| TASK STATEMENT |
From the records below, find each line with the string "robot" and copy it.

[Records drawn from a dataset]
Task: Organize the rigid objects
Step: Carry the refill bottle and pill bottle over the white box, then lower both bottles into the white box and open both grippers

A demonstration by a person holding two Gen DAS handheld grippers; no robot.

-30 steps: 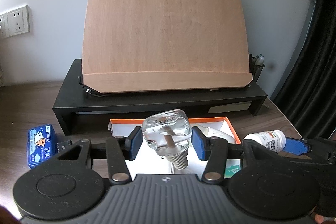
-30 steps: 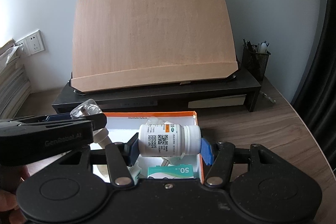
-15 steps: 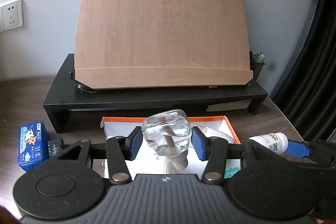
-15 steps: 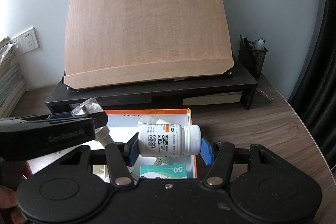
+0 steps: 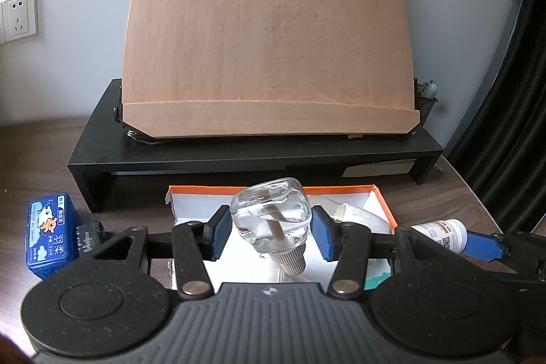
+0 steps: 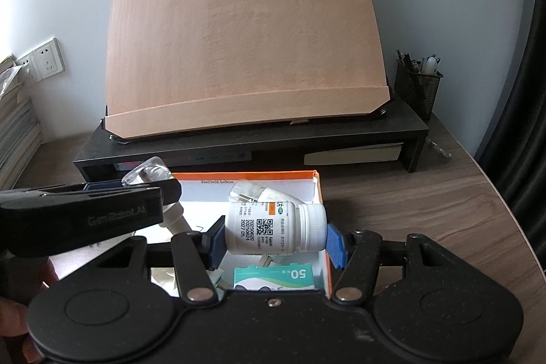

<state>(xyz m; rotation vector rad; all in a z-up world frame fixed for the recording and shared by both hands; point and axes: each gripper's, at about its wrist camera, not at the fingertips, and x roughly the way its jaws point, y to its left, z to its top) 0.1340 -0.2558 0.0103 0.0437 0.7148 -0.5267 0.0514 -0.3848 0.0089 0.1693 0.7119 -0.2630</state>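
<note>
**A:** Nothing much is shifting since a second ago: both grippers are still hanging over the orange-rimmed box [image 6: 315,190], though the wooden book stand [image 5: 269,36] is now sitting a little differently in each view, so the hands are drifting slightly.

**B:** What is each one carrying?

**A:** The left gripper [image 5: 269,236] is clamping a clear glass bottle [image 5: 271,215] between its blue pads [image 5: 218,236], cap tilted down toward the camera. The right gripper [image 6: 273,243] is pinching a white pill bottle [image 6: 273,227] lying sideways, one pad on its base, the other on its cap.

**B:** Both over the box?

**A:** Yes, both are hovering above its white floor, neither touching it.

**B:** How far along is the tidying looking?

**A:** Partway, I'd judge. A green packet marked 50 [image 6: 273,277] and a small white tube [image 5: 355,214] are already lying inside. The two bottles are waiting to be set down.

**B:** Anything left outside?

**A:** A blue tissue pack [image 5: 51,234] is sitting on the desk [image 6: 426,210] to the left, beside a small dark item I can't identify. Those probably come next.
</note>
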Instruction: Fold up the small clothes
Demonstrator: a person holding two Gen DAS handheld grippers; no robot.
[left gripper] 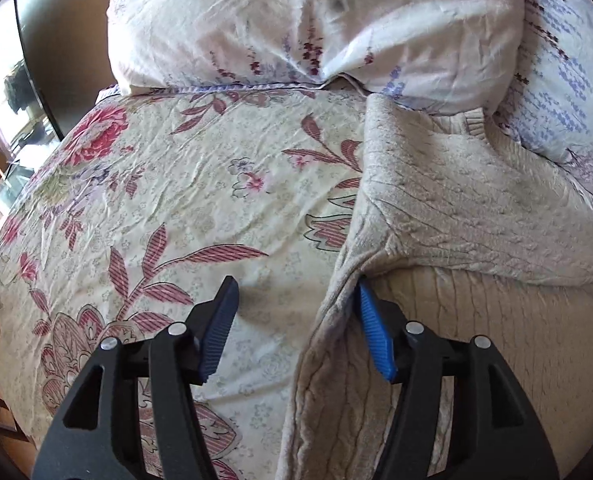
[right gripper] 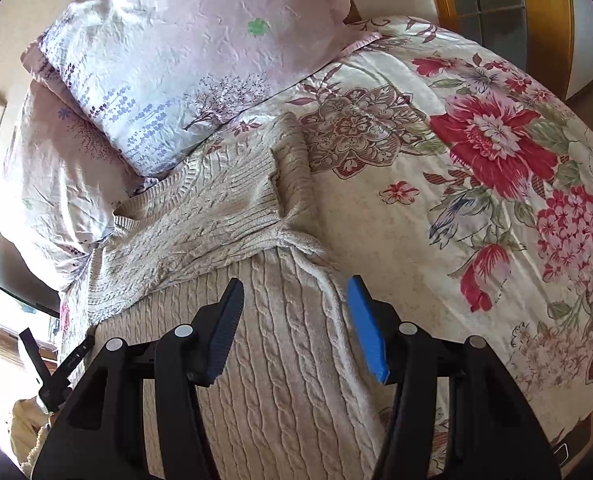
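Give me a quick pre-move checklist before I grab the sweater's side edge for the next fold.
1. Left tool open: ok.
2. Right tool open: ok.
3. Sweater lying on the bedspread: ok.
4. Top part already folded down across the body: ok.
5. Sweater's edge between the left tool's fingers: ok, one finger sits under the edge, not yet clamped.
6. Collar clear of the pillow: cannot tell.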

| ANSWER TO THE EXERCISE |
A demonstration by a person holding two Gen DAS handheld grippers; no robot.
Demonstrator: a person holding two Gen DAS handheld grippers; no robot.

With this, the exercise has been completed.